### WORK INSTRUCTIONS:
Every line of the material is to be set down exactly as written.

### MATERIAL PROVIDED:
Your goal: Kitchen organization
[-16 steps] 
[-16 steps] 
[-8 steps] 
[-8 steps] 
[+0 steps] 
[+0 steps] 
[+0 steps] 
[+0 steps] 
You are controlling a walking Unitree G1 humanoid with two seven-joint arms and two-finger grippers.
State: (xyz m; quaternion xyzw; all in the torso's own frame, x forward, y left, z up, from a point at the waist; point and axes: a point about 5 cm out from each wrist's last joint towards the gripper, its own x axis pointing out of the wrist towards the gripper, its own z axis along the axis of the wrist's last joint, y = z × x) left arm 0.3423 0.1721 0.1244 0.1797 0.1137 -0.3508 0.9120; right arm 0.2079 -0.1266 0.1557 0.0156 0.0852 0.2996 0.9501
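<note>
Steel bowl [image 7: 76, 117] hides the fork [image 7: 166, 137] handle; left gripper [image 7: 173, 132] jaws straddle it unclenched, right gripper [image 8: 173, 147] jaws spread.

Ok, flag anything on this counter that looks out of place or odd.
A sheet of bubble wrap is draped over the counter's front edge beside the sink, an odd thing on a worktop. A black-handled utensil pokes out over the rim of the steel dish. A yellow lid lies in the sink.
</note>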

### TASK ANSWER:
Your goal: Kitchen organization
[-16 steps] 
[-16 steps] 
[-8 steps] 
[-8 steps] 
[+0 steps] 
[+0 steps] 
[+0 steps] 
[+0 steps] 
You are controlling a walking Unitree G1 humanoid with two seven-joint arms and two-finger grippers.
State: (xyz m; quaternion xyzw; all in the torso's own frame, x forward, y left, z up, from a point at the waist; point and axes: a point about 5 cm out from each wrist's last joint towards the gripper, its own x axis pointing out of the wrist towards the gripper, its own z axis along the axis of the wrist's last joint, y = z × x) left arm 0.3423 0.1721 0.1244 0.1797 0.1137 -0.3508 0.9120; right arm 0.2079 -0.1266 0.1557 0.0156 0.0852 0.2996 0.9501
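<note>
Steel bowl [image 7: 76, 117] hides the fork [image 7: 166, 137] handle; left gripper [image 7: 173, 132] jaws straddle it unclenched, right gripper [image 8: 173, 147] jaws spread.

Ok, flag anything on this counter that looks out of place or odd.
A sheet of bubble wrap is draped over the counter's front edge beside the sink, an odd thing on a worktop. A black-handled utensil pokes out over the rim of the steel dish. A yellow lid lies in the sink.
</note>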

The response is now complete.